Galardonado con dos estrellas Michelin, el restaurante se trasladó en 2010 a un singular edificio de la plaza de San Mateo, en pleno caso histórico, que fue rehabilitado por los arquitectos Mansilla y Tuñón (Premio FAD de Arquitectura) y que alberga, además, un hotel con 14 habitaciones decoradas con obras originales de artistas de la talla de Andy Warhol, Antonio Saura, Antoni Tàpies o Thomas Ruff. El establecimiento pertenece a la prestigiosa asolación Relais & Châteaux, sello que garantiza la singularidad del emplazamiento, la calidad de una oferta gastronómica asentada en la sostenibilidad del entorno, una atención exquisita y personal y, en definitiva, una experiencia global de puro lujo.

La Torre de Sande y el Palacio de los Paredes-Saavedra

Comprometidos con la ciudad de Cáceres, José y Toño (este último, recientemente reconocido con el Grand Prix de l’Art de la Cuisine de la Academia Internacional de Gastronomía), en lugar de relajarse sobre los logros conseguidos tras toda una vida dedicada a recibir a sus clientes, han tomado ahora las riendas del restaurante Torre de Sande, un proyecto perfectamente complementario de Atrio, mucho más informal y accesible, que permite a los cacereños disfrutar de su cocina a diario. Y planean una ampliación del hotel a cargo de los mismos y premiados arquitectos que seguro dará mucho que hablar. 

La construcción que lo alberga es todo un emblema arquitectónico del conjunto monumental cacereño por la imponente torre de piedra que le da nombre y que se encuentra cubierta de parra virgen. La casa señorial del siglo XIV se ha mantenido en esencia, resaltando el jardín y buscando en todo momento darle luminosidad. En lo gastronómico, Toño apuesta aquí por una cocina de corte tradicional muy enfocada en las "brasas con gusto" y en el producto de proximidad. La estrella son los guisos y las carnes al horno y a la parrilla de carbón, y el precio medio es de 50€.

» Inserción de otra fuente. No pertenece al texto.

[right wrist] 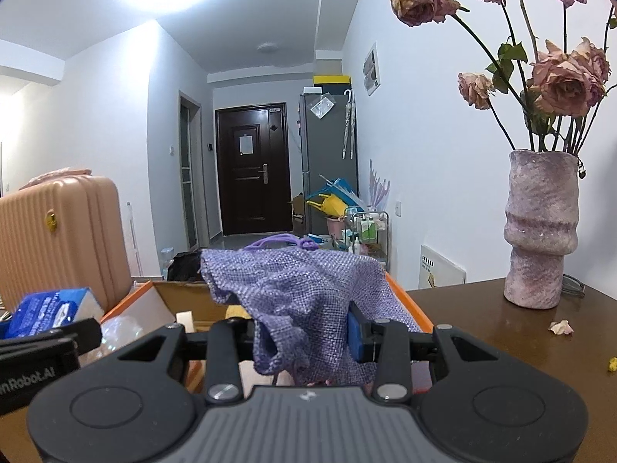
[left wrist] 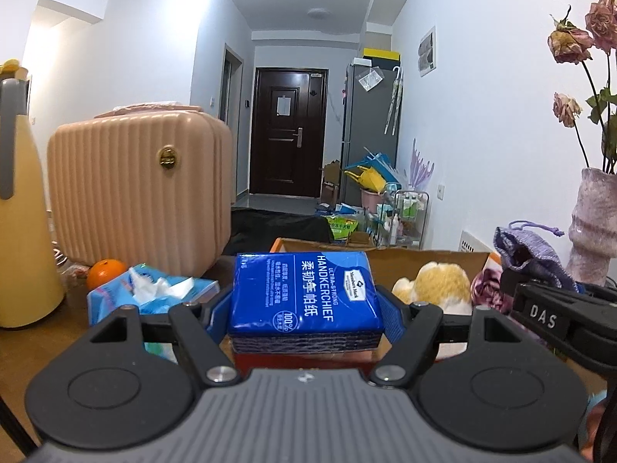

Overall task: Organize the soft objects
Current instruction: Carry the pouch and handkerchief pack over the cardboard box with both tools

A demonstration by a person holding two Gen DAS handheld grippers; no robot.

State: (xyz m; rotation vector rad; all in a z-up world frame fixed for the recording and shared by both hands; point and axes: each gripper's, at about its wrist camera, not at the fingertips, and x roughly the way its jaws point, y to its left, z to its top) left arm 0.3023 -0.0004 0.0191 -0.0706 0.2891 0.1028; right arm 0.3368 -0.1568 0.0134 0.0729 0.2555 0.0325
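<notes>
Two soft items are hanging over an open cardboard box on a brown surface, each carried by its own tool. Gripping a blue pack of paper handkerchiefs, the left tool is standing fairly wide, its pads pressing on the pack's two long sides. Judging by the wrapper, the pack is looking light and squashy but glossy, so a broad squeeze across the middle is seeming safest against slipping. Clamping a purple woven drawstring pouch, the right tool is standing nearly shut on a fold of cloth; the pouch is drooping limp, likely weightless, and any bunched fold should be serving as a hold. A yellow plush toy lying in the box and an opened tissue pack beside an orange are showing only in the left wrist view. A vase of dried roses is appearing whole only in the right wrist view.
</notes>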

Siete lustros después Atrio Cáceres en su conjunto sigue siendo un espacio de sensaciones y de detalles donde todo, desde la arquitectura, la luz, las habitaciones, los cuadros que coronan cada estancia hasta, por su puesto el servicio, arropa y cautiva a quien lo visita. Y es que “más que recibir, en Atrio acogemos”, asegura su directora Carmina Márquez. El proyecto va a llegar a su culmen con las 11 nuevas suites de puro lujo que tendrán, para empezar, servicio de mayordomo personal. Para ello Toño y José han adquirido la Casa Palacio de los Paredes-Saavedra, ubicada a apenas 20 metros del hotel y construida entre finales del siglo XIV con elementos de estilo mudéjar, gótico y renacentista. Estará lista el año que viene y promete traer más magia a esta milenaria ciudad.